The primary method way to remove invasive knotweed plants is through herbicide, which Parks Canada implements in addition to other control methods like biological, mechanical and chemical. Chemical methods are only considered for plants with long viability periods in soil.

=== Endangered species ===
The diverse biotic environment includes many species, including over 60 water bird species. The aviary population includes endangered species such as the great blue heron. The birds are removing 3% of fish heading out to the Salish sea. The herons live in woodlands adjacent to estuaries, but they are very sensitive to human activity and can abandon their nests if people come too close.

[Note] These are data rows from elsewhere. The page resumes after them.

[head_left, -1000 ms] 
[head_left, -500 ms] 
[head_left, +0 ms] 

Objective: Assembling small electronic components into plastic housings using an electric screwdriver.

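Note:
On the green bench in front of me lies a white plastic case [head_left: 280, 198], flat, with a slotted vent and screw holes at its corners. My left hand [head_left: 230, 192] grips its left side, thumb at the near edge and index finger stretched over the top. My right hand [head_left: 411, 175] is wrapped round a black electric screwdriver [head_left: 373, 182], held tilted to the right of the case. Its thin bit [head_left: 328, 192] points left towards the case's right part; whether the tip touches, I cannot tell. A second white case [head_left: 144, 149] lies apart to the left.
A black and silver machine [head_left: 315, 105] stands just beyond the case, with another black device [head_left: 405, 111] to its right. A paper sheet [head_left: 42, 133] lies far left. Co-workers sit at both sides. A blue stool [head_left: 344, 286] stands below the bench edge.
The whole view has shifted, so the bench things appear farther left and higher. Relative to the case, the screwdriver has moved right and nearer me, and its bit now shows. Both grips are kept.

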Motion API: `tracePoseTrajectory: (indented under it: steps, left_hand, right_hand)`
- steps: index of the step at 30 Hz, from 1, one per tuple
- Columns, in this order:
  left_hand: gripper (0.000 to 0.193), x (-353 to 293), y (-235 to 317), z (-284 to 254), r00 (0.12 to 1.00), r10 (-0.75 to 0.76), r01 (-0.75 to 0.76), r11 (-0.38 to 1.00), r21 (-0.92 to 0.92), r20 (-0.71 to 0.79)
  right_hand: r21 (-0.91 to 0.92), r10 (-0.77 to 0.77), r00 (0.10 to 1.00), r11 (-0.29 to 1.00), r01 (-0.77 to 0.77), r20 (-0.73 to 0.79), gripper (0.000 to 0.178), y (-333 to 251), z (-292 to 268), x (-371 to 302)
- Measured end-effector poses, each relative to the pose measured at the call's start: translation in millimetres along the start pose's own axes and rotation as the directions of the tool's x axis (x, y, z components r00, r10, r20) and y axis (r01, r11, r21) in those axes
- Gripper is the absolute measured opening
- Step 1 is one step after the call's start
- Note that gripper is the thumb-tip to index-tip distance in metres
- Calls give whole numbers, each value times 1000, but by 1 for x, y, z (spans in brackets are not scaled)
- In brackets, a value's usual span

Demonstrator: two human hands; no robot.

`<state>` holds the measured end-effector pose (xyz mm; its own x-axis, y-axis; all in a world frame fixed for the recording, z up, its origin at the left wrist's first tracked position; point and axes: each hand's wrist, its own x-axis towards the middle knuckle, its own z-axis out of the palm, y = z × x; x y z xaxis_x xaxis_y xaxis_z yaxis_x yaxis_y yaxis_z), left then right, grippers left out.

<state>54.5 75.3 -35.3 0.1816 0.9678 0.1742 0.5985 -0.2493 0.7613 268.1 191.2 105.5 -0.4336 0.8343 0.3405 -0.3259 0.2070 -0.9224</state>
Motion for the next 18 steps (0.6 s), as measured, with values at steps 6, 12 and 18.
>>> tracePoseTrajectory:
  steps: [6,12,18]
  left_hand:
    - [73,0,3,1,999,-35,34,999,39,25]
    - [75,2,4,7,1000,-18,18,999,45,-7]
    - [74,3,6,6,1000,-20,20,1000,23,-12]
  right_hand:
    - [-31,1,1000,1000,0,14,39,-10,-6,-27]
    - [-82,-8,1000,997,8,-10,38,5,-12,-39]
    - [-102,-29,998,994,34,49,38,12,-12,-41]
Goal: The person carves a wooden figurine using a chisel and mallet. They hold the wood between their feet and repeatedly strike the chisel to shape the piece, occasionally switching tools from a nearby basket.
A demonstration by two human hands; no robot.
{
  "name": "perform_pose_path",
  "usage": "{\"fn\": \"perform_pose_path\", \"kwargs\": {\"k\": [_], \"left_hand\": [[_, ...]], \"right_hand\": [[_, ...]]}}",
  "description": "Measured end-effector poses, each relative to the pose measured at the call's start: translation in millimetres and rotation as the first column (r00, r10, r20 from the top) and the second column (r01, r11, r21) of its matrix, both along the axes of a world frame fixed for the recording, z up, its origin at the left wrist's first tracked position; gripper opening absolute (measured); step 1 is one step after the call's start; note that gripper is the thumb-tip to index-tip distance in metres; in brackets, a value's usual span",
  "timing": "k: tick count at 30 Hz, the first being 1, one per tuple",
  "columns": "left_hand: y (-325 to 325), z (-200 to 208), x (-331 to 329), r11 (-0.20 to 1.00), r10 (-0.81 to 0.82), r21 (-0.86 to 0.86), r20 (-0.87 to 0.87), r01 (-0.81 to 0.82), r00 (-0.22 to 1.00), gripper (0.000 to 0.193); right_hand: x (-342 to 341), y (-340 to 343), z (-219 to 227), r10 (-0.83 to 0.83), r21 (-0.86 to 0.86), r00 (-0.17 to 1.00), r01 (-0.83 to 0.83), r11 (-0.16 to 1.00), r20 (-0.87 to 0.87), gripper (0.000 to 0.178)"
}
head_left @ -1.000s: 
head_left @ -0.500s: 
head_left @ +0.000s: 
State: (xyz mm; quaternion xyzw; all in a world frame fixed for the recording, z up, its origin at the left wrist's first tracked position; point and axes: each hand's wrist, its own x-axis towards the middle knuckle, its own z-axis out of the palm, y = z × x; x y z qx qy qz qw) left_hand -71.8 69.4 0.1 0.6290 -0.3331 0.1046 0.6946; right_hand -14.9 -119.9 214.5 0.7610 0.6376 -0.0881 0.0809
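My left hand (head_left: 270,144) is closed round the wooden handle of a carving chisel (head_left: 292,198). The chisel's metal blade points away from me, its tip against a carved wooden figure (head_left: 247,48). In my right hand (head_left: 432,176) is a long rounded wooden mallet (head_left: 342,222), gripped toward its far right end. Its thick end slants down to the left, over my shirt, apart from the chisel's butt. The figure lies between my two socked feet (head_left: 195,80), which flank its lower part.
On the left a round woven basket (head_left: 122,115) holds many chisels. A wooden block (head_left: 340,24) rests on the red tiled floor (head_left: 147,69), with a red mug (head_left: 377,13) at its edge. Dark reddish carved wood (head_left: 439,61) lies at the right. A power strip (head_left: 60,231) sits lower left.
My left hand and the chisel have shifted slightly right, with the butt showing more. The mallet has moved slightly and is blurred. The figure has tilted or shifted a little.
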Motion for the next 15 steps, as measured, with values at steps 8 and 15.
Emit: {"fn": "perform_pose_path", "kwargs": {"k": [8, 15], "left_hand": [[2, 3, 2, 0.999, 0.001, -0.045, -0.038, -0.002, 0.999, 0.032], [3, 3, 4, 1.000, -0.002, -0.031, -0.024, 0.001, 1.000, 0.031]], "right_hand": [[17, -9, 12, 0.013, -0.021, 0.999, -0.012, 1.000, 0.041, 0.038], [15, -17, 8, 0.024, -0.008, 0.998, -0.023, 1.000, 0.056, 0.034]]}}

Qualicum NWA contains Garry oak ecosystem, the only oak species native to British Columbia. These oaks are rapidly dwindling due to habitat loss in many of the places they are found. Within these ecosystems, the soil is dark and rich, benefitting herbaceous understory vegetation. The ecosystems are thought to have upwards of a hundred plant and animal species. The Garry Oaks are drought resistant plants with leaves that prevent a lot of water loss.

== Tourism ==
About a 20 minute drive from Qualicum NWA is Qualicum Beach, a popular tourist destination. The attraction prides itself on their extensive beaches, forests and wildlife though the area has undergone much more human intervention than Qualicum NWA.

Hunting is not permitted at most of the NWA except waterfowl such as Brant geese which may be hunted at the Rosewall Creek unit. The necessary permits but be obtained in order to hunt.